Figure 1. RBR E3 ligases do not require closed states of E2~Ub for ubiquitin transfer.

1. Auto‐ubiquitination assays in which the E3 acts both as an E3 and as proxy substrate were performed with GST‐HHARI_RBR, T7‐Triad1_ΔAri, GST‐Parkin_{RBR ,} and Flag‐BRCA1/BARD1 and either UbcH5^WT or UbcH5^L104Q as the E2. Products were visualized by Western blotting against the indicated tags on E3s. Times given are post‐ATP addition.

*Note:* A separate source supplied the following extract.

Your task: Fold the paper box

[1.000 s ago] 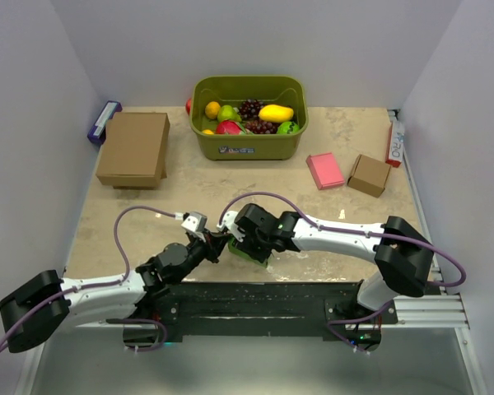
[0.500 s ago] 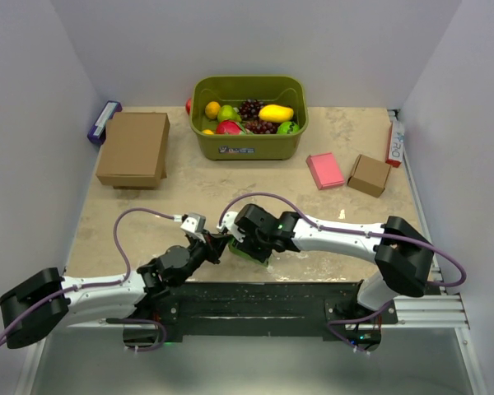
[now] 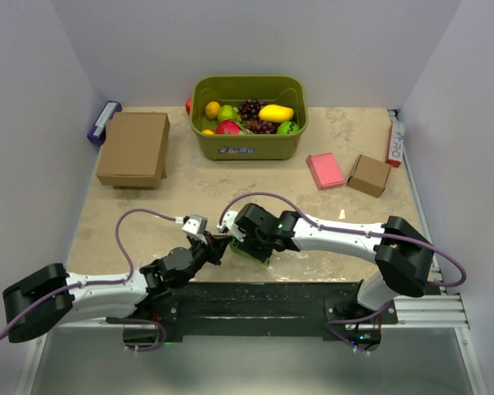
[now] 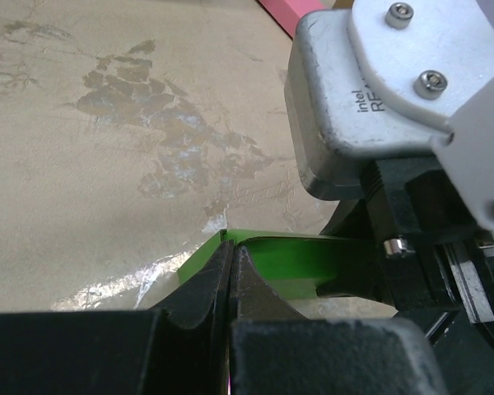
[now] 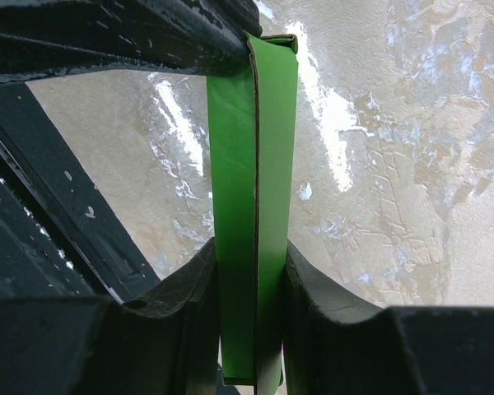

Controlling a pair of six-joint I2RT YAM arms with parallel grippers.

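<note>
Now, the right fingers are clamped on the flattened green box, low over the front middle of the bench. The left fingers are clenched tight, tips at the box's edge; whether paper sits between them, can't tell. The bench is beige, mottled, with wet-looking glare. White walls close in on three sides. At the back: fruit tub, large brown box, pink box, small brown box.

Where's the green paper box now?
In the top view the paper box is at the table's near middle, clamped in the right gripper, the left gripper pinching its end.
</note>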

2. Overlay of (¹H,¹⁵N)‐HSQC‐TROSY spectra of ¹⁵N‐UbcH5‐O‐¹⁵N‐Ub in the absence (black) and presence (red) of 0.5 mol equiv. HHARI RING1. A subset of UbcH5 peaks, but not Ub peaks, shift and broaden upon HHARI RING1 binding.
3. Chemical shift perturbations (CSPs) from (B) are mapped onto the structures of UbcH5c (PDB 2fuh) and Ub (PDB 1ubq). Residues that exhibit loss of intensity > 1 stdv upon RING1 binding (intensity < 0.47) are colored on each structure: UbcH5 residues 5, 6, 7, 16, 20, 22, 56, 62, 74, 87, 90, 91, 96, 97, 99–103, 137, 138 (pink) and Ub residues 48, 50 (yellow). The lack of CSPs on the UbcH5 crossover helix and on the surface of Ub signifies that HHARI RING1 does not induce closed UbcH5˜Ub.
4. CLUSTAL OMEGA alignments of the C‐terminal sequences of RBR RING1 domains (top) and canonical RING domains (bottom). Each alignment includes the 7^th and 8^th Zn²⁺ coordinating positions (gray). The allosteric linchpin position critical for E2˜Ub activation by RING‐type E3s is highlighted in yellow. RBR RING1 domains lack the allosteric linchpin.